A recent report by two U.N. experts — Hilal Elver, the UN’s special rapporteur on the right to food and Baskut Tuncak, the special rapporteur on toxics — also firmly refutes the notion that pesticides are essential to ensure sufficient amounts of food for a growing world population.22
In fact, the report calls for a global treaty to phase out toxic chemicals and transition toward sustainable farming practices worldwide, to preserve and promote human and environmental health. According to Elver and Tuncak:23
“The assertion promoted by the agrochemical industry that pesticides are necessary to achieve food security is not only inaccurate, but dangerously misleading. In principle, there is adequate food to feed the world; inequitable production and distribution systems present major blockages that prevent those in need from accessing it …”
Food waste is another facet of this inequitable system. It’s been estimated that one-third24 to one-half25 of all the edible food in the world — as much as 2 billion tons’ worth26 — is simply thrown away each year. In 2010, 133 billion pounds of food were wasted at the retail and consumer levels in the U.S. alone, with two-thirds of it attributed to household food waste.
So, while 13 percent of American households struggle to obtain enough food,27 40 percent of food in the U.S. goes uneaten. This is a problem that simply cannot be solved through increased use of pesticides, GMOs, animal drugs and intensive confinement factory farms.

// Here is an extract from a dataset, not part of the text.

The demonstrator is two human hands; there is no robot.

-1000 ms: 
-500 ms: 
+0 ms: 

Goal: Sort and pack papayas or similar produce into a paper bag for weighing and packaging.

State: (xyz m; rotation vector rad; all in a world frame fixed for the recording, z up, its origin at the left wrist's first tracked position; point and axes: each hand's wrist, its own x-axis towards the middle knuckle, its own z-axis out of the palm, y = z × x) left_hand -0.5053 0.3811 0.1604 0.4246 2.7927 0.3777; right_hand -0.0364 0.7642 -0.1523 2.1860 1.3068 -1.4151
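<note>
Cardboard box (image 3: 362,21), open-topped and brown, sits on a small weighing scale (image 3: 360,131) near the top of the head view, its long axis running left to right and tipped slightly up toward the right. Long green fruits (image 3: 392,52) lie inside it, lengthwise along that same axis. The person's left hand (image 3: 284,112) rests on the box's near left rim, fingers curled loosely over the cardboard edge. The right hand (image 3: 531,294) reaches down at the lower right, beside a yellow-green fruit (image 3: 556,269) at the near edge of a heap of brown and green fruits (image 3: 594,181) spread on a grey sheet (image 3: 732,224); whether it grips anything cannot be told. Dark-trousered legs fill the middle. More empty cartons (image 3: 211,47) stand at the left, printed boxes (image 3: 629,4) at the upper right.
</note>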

The fact that industrial farming and cheap food is not the answer becomes even more obvious when you consider that the poorest Americans actually have the highest rates of obesity and chronic disease.28 They’re not suffering the effects of lack of food or starvation. They’re suffering from obesity-related disorders resulting from cheap processed foods, devoid of much-needed nutrition — the only foods many of these people have access to and can afford.